[A shorter post today. Working on something longer which I hope to upload tomorrow.]
It has been well over a year since I first took the “Red Pill”, and opened my eyes to the true nature of men and women. During that time I’ve learned a lot, and unlearned a whole lot more. I’ve changed a lot of my life around, and despite being more aware of how dark my future is likely to be, I can confidently say that I’m better off than I was beforehand. However, one thing that I have yet to do is really broach the Red Pill and the subjects around it with my family, especially my parents.
I know that I must at some point, but I keep putting off this confrontation. And a confrontation it will be, because both of my parents are very much invested in what some call “Blue Pill” thinking. Both are also what you could call Churchians, although we Catholics often call them “cafeteria Catholics” instead. Informing them of what I have learned, and the life I intend to live will put me in direct opposition to them. And this is where I am uncertain what to do. I am called to honor my mother and my father (this message is one of the most frequent throughout scripture), and I am not sure how to do that while still introducing them to the Red Pill. It will necessarily require that I point out their hypocrisy, their ignorance and other flaws in their character, if only indirectly. Frankly, I know my parents and I am sure that it will hurt them to some degree. So I hesitate. And yet, I keep in mind these words of Jesus:
34 “Do not think that I have come to bring peace on earth; I have not come to bring peace, but a sword. 35 For I have come to set a man against his father, and a daughter against her mother, and a daughter-in-law against her mother-in-law; 36 and a man’s foes will be those of his own household. 37 He who loves father or mother more than me is not worthy of me; and he who loves son or daughter more than me is not worthy of me; 38 and he who does not take his cross and follow me is not worthy of me. 39 He who finds his life will lose it, and he who loses his life for my sake will find it.
So I guess the purpose of this post is to solicit advice for how to explain the “Red Pill” to one’s parents, while still showing them the respect and honor they deserve.
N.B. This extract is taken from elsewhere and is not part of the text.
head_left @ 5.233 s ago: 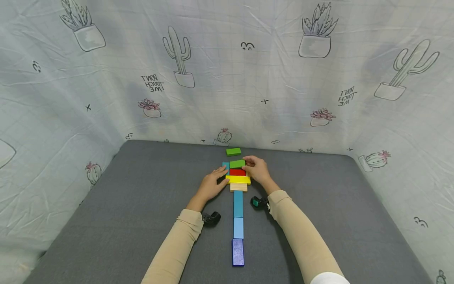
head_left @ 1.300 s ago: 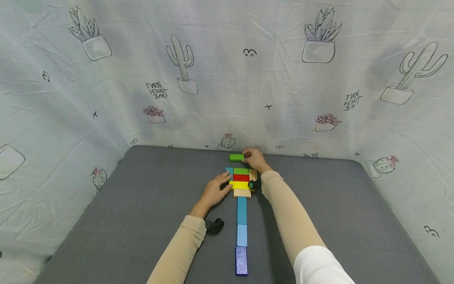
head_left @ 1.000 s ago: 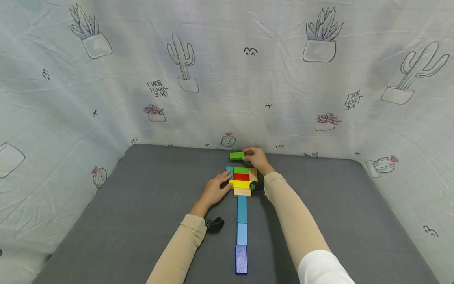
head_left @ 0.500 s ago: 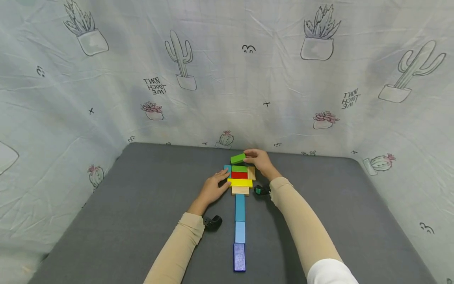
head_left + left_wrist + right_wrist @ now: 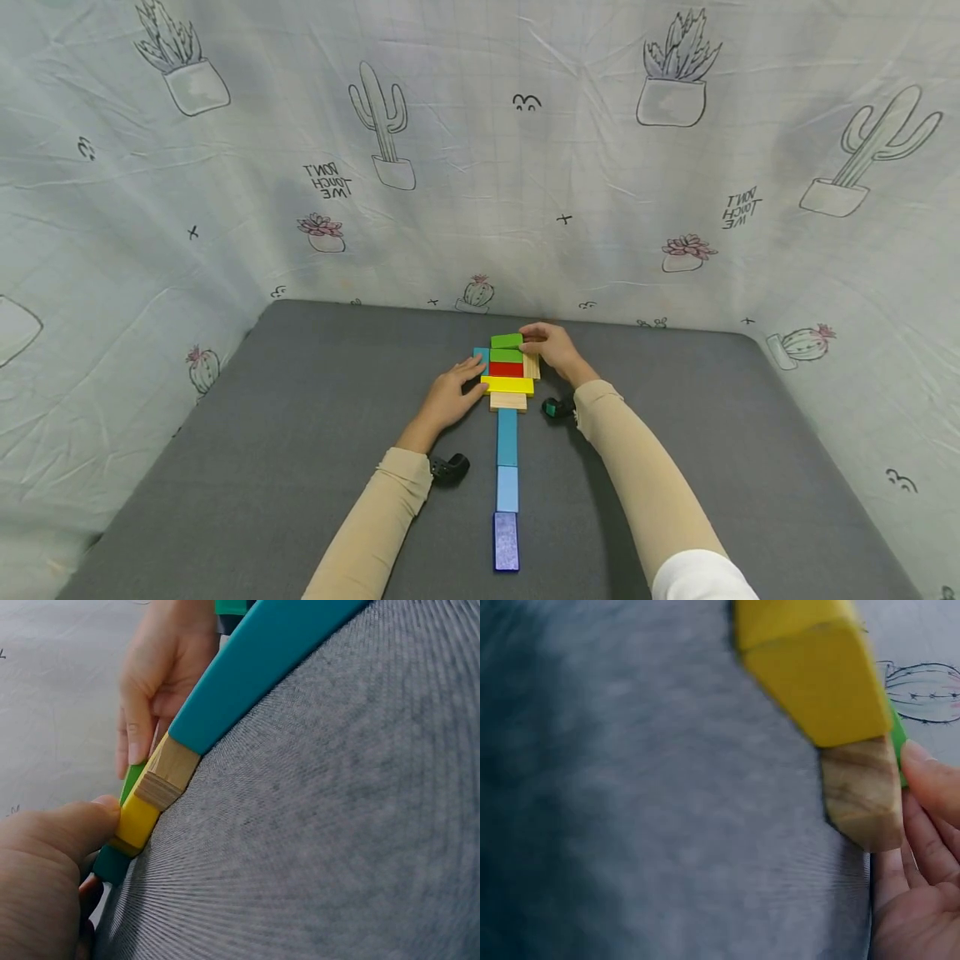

Also, I have been thinking of talking with one of the priests at my parish (the Pastor actually) concerning the Red Pill. He is a very down-to-earth kind of guy, and I suspect probably is already aware of some of it. Plus he never struck me as inclined towards the feminist streak which sadly manifests itself in a lot of priests these days. Does anyone have any advice on how to broach the topic with a pastor/priest? I know that several of my readers have discussed some aspects of the Red Pill with Christian leaders before, so I would like their advice on the matter. I’m asking because I have been thinking of getting involved or creating a ministry for young men at my church, and the Red Pill will be part of it. Which means that I need him to understand and support what I am doing. Any advice here would be appreciated.